When you reach a picture, pass over it; otherwise repeat the listing word for word.
--- DATASET SECTION Enclosed Below ---
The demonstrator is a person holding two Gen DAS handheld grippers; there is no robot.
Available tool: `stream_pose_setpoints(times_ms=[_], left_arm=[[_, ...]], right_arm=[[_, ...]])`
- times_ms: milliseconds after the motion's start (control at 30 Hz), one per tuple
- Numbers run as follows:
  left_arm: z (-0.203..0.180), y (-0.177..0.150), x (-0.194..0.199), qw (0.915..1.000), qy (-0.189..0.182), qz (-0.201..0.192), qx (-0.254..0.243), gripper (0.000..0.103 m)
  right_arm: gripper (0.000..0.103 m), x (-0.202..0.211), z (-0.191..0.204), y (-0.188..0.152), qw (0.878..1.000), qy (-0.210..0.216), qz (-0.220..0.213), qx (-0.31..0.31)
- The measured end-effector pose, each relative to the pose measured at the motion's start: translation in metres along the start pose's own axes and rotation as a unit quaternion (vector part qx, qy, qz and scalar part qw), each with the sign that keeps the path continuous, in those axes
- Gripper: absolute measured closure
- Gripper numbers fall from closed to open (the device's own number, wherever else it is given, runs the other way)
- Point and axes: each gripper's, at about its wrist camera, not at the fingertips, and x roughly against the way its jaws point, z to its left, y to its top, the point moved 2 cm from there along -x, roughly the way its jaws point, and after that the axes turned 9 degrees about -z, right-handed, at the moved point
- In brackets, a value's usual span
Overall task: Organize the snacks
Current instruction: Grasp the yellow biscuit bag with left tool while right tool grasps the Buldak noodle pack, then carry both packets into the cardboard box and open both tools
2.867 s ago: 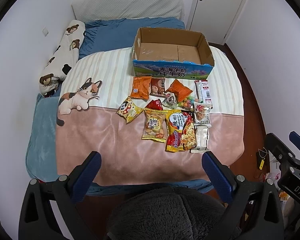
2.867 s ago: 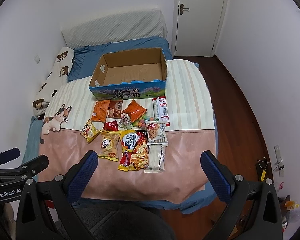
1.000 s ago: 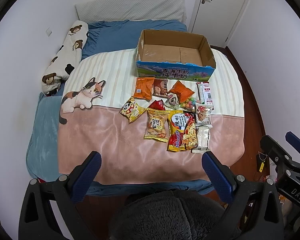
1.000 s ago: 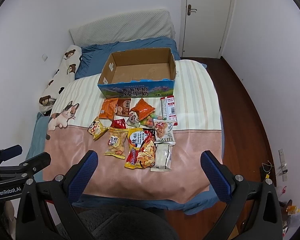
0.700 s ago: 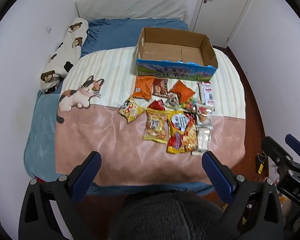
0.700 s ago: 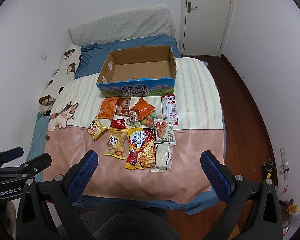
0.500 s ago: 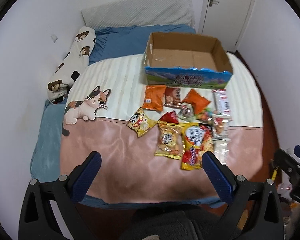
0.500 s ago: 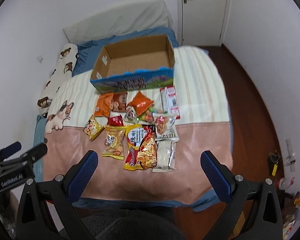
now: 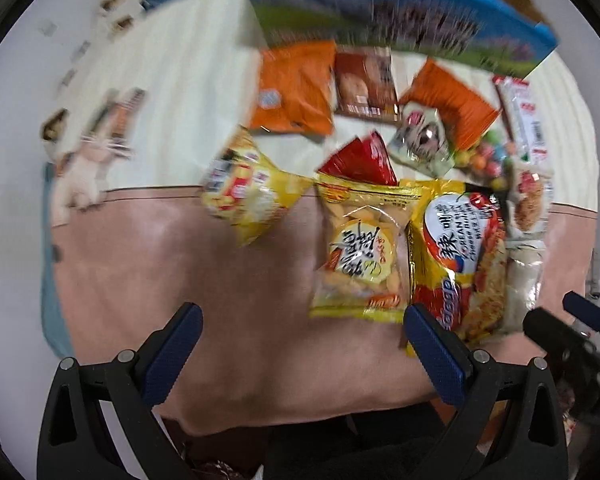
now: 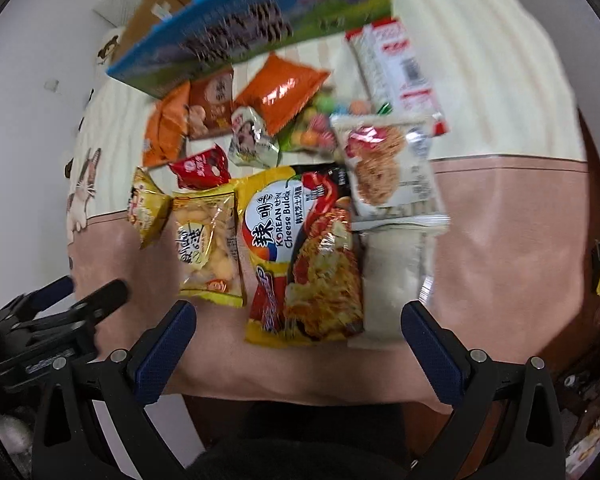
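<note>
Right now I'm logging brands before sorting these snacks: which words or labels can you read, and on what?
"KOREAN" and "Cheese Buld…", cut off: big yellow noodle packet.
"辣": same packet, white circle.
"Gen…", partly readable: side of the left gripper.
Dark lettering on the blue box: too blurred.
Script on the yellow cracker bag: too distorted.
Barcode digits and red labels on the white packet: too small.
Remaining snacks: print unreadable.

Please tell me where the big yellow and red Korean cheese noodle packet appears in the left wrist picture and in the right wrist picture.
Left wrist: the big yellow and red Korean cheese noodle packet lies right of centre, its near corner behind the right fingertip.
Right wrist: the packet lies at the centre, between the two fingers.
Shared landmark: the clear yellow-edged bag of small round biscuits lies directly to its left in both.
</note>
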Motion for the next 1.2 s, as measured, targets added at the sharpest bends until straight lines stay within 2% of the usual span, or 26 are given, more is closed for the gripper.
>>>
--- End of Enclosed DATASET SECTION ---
**ANSWER TO THIS EXERCISE**
The demonstrator is a person holding two Gen DAS handheld grippers; there is no robot.
Available tool: `stream_pose_setpoints(times_ms=[_], left_arm=[[_, ...]], right_arm=[[_, ...]])`
- times_ms: milliseconds after the motion's start (control at 30 Hz), one per tuple
- Numbers run as follows:
  left_arm: z (-0.203..0.180), y (-0.177..0.150), x (-0.194..0.199), qw (0.915..1.000), qy (-0.189..0.182), qz (-0.201..0.192), qx (-0.254..0.243), gripper (0.000..0.103 m)
  right_arm: gripper (0.000..0.103 m), x (-0.202..0.211), z (-0.191..0.204), y (-0.188..0.152), qw (0.878..1.000), qy (-0.210..0.216), qz (-0.220..0.213), qx (-0.31..0.31)
- The measured end-effector pose, each relative to the pose measured at the motion's start: translation in metres along the start pose's own axes and rotation as a unit quaternion (vector part qx, qy, qz and scalar part qw), each with the sign that keeps the path continuous, in those axes
- Gripper: absolute measured closure
- Gripper numbers fall from closed to open (the device's own number, wherever else it is given, runs the other way)
- Point and axes: each gripper's, at about its wrist camera, not at the fingertips, and x roughly against the way its jaws point, z to its left, y to its top, the point moved 2 cm from there along -x, roughly the way its jaws point, and after that the axes turned 9 degrees about -z, right-handed, at the moved point
- In brackets, a value's usual span
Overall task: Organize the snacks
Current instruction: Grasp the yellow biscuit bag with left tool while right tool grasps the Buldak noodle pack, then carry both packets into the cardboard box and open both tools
2.867 s ago: 
2.867 s ago: 
1.000 s ago: 
1.000 s ago: 
0.700 s ago: 
0.700 s ago: 
0.500 s ago: 
0.500 s ago: 
now: 
now: 
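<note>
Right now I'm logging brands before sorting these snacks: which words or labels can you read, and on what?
"KOREAN" and "Cheese Buld…", cut off: big yellow noodle packet.
"辣": same packet, white circle.
"Gen…", partly readable: side of the left gripper.
Dark lettering on the blue box: too blurred.
Script on the yellow cracker bag: too distorted.
Barcode digits and red labels on the white packet: too small.
Remaining snacks: print unreadable.

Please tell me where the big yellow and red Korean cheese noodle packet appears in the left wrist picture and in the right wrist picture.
Left wrist: the big yellow and red Korean cheese noodle packet lies right of centre, its near corner behind the right fingertip.
Right wrist: the packet lies at the centre, between the two fingers.
Shared landmark: the clear yellow-edged bag of small round biscuits lies directly to its left in both.
</note>
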Motion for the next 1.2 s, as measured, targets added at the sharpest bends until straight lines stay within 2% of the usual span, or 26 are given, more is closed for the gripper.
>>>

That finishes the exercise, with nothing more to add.